Reproduce all the entries exactly.

Source records
•••••
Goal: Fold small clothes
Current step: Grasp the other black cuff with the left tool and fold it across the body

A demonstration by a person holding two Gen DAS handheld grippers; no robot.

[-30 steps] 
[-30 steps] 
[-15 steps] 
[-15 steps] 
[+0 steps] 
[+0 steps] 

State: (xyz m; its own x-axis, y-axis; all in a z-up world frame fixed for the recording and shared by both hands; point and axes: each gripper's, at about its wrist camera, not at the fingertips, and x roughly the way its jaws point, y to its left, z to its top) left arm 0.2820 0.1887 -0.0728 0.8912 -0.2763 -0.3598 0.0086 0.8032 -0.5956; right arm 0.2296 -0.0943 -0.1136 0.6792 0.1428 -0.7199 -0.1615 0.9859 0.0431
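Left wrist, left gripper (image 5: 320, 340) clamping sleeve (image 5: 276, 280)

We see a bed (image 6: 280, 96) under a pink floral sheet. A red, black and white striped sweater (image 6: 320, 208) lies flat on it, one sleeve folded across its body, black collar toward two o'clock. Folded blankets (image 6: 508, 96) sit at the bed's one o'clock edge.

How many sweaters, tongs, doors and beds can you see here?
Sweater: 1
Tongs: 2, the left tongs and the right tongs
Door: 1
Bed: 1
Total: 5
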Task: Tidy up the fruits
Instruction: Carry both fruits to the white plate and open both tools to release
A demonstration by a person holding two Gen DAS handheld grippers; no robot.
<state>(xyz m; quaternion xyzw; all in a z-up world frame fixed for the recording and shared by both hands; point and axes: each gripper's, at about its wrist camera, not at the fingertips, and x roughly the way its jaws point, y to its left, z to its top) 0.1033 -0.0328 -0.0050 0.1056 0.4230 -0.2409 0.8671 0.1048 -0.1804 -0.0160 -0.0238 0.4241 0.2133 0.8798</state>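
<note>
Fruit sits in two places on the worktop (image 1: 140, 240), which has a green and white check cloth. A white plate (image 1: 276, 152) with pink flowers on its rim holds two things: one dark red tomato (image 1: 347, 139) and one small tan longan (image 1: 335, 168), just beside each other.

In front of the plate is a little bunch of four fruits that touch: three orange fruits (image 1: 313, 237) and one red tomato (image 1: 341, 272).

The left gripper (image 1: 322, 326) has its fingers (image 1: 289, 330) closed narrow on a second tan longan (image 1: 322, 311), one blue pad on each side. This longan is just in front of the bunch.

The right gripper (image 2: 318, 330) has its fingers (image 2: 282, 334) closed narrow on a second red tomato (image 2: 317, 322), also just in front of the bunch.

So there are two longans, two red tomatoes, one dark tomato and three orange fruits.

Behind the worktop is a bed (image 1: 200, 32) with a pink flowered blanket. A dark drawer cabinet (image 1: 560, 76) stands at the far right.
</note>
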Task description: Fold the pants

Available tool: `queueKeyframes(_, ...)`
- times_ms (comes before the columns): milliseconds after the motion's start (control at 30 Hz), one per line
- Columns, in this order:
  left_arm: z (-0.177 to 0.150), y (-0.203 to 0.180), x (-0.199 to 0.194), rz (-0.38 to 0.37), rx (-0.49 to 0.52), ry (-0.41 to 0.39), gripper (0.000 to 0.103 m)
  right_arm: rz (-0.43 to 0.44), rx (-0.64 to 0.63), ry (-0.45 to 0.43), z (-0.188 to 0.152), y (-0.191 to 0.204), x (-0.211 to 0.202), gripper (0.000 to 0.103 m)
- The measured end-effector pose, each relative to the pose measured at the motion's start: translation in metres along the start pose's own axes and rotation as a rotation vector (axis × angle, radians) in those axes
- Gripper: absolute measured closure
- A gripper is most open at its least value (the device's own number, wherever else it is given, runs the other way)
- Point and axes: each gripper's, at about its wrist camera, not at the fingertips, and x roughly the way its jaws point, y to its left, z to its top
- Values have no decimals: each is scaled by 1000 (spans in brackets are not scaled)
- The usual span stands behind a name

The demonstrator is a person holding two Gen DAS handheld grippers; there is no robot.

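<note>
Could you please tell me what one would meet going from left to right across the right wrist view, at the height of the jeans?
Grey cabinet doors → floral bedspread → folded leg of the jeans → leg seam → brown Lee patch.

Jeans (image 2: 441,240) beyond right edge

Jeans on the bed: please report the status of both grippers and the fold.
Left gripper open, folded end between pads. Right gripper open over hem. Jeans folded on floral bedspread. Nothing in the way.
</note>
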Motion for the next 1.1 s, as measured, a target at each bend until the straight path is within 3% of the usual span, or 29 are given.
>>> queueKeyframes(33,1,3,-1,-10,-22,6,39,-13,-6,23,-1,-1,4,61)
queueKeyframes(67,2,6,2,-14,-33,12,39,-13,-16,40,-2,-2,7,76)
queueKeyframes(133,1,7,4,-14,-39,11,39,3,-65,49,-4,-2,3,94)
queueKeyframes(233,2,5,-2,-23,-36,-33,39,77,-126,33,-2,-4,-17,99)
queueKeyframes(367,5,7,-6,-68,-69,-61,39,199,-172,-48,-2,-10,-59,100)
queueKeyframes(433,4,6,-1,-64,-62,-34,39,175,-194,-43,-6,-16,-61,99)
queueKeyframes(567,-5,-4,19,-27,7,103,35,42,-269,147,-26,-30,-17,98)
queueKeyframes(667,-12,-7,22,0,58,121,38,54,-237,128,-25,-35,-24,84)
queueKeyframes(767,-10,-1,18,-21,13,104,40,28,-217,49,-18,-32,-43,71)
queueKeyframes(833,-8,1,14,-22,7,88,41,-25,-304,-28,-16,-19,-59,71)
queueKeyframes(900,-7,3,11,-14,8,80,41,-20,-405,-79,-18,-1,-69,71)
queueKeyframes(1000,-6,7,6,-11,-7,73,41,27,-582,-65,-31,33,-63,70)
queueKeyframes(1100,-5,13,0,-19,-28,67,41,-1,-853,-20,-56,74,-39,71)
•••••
SOLUTION FOR THIS PROBLEM
Goal: Fold small clothes
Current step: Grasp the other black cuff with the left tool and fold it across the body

A demonstration by a person holding two Gen DAS handheld grippers; no robot.

[-30 steps] 
[-30 steps] 
[-15 steps] 
[-15 steps] 
[+0 steps] 
[+0 steps] 

State: (xyz m; its own x-axis, y-axis; all in a z-up world frame fixed for the recording and shared by both hands; point and axes: each gripper's, at about its wrist camera, not at the fingertips, and x roughly the way its jaws point, y to its left, z to its top) left arm 0.2820 0.1887 -0.0728 0.8912 -0.2763 -0.3598 0.0086 0.8032 -0.5956; right arm 0.2296 -0.0943 -0.1136 0.6792 0.1428 -0.7199 -0.1615 0.9859 0.0431
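Left wrist, left gripper (image 5: 320, 340) clamping sleeve (image 5: 276, 280)

We see a bed (image 6: 280, 96) under a pink floral sheet. A red, black and white striped sweater (image 6: 320, 208) lies flat on it, one sleeve folded across its body, black collar toward two o'clock. Folded blankets (image 6: 508, 96) sit at the bed's one o'clock edge.

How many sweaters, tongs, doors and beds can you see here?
Sweater: 1
Tongs: 2, the left tongs and the right tongs
Door: 1
Bed: 1
Total: 5
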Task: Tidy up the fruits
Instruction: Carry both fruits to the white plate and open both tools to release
A demonstration by a person holding two Gen DAS handheld grippers; no robot.
<state>(xyz m; quaternion xyzw; all in a z-up world frame fixed for the recording and shared by both hands; point and axes: each gripper's, at about its wrist camera, not at the fingertips, and x roughly the way its jaws point, y to its left, z to its top) 0.1033 -0.0328 -0.0050 0.1056 0.4230 -0.2409 0.8671 0.1048 -0.1804 -0.0160 -0.0238 0.4241 0.2133 0.8798</state>
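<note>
Fruit sits in two places on the worktop (image 1: 140, 240), which has a green and white check cloth. A white plate (image 1: 276, 152) with pink flowers on its rim holds two things: one dark red tomato (image 1: 347, 139) and one small tan longan (image 1: 335, 168), just beside each other.

In front of the plate is a little bunch of four fruits that touch: three orange fruits (image 1: 313, 237) and one red tomato (image 1: 341, 272).

The left gripper (image 1: 322, 326) has its fingers (image 1: 289, 330) closed narrow on a second tan longan (image 1: 322, 311), one blue pad on each side. This longan is just in front of the bunch.

The right gripper (image 2: 318, 330) has its fingers (image 2: 282, 334) closed narrow on a second red tomato (image 2: 317, 322), also just in front of the bunch.

So there are two longans, two red tomatoes, one dark tomato and three orange fruits.

Behind the worktop is a bed (image 1: 200, 32) with a pink flowered blanket. A dark drawer cabinet (image 1: 560, 76) stands at the far right.
</note>
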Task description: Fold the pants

Available tool: `queueKeyframes(_, ...)`
- times_ms (comes before the columns): milliseconds after the motion's start (control at 30 Hz), one per line
- Columns, in this order:
  left_arm: z (-0.177 to 0.150), y (-0.203 to 0.180), x (-0.199 to 0.194), rz (-0.38 to 0.37), rx (-0.49 to 0.52), ry (-0.41 to 0.39), gripper (0.000 to 0.103 m)
  right_arm: rz (-0.43 to 0.44), rx (-0.64 to 0.63), ry (-0.45 to 0.43), z (-0.188 to 0.152), y (-0.191 to 0.204), x (-0.211 to 0.202), gripper (0.000 to 0.103 m)
- The measured end-effector pose, each relative to the pose measured at the motion's start: translation in metres along the start pose's own axes and rotation as a rotation vector (axis × angle, radians) in those axes
- Gripper: absolute measured closure
- A gripper is most open at its least value (the device's own number, wherever else it is given, runs the other way)
- Point and axes: each gripper's, at about its wrist camera, not at the fingertips, and x roughly the way its jaws point, y to its left, z to its top
- Values have no decimals: each is scaled by 1000 (spans in brackets are not scaled)
- The usual span stands behind a name

The demonstrator is a person holding two Gen DAS handheld grippers; there is no robot.

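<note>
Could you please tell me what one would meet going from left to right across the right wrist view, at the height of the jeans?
Grey cabinet doors → floral bedspread → folded leg of the jeans → leg seam → brown Lee patch.

Jeans (image 2: 441,240) beyond right edge

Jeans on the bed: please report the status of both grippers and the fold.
Left gripper open, folded end between pads. Right gripper open over hem. Jeans folded on floral bedspread. Nothing in the way.
</note>
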Motion for the next 1.1 s, as measured, a target at each bend until the straight path is within 3% of the usual span, or 29 are given.
>>> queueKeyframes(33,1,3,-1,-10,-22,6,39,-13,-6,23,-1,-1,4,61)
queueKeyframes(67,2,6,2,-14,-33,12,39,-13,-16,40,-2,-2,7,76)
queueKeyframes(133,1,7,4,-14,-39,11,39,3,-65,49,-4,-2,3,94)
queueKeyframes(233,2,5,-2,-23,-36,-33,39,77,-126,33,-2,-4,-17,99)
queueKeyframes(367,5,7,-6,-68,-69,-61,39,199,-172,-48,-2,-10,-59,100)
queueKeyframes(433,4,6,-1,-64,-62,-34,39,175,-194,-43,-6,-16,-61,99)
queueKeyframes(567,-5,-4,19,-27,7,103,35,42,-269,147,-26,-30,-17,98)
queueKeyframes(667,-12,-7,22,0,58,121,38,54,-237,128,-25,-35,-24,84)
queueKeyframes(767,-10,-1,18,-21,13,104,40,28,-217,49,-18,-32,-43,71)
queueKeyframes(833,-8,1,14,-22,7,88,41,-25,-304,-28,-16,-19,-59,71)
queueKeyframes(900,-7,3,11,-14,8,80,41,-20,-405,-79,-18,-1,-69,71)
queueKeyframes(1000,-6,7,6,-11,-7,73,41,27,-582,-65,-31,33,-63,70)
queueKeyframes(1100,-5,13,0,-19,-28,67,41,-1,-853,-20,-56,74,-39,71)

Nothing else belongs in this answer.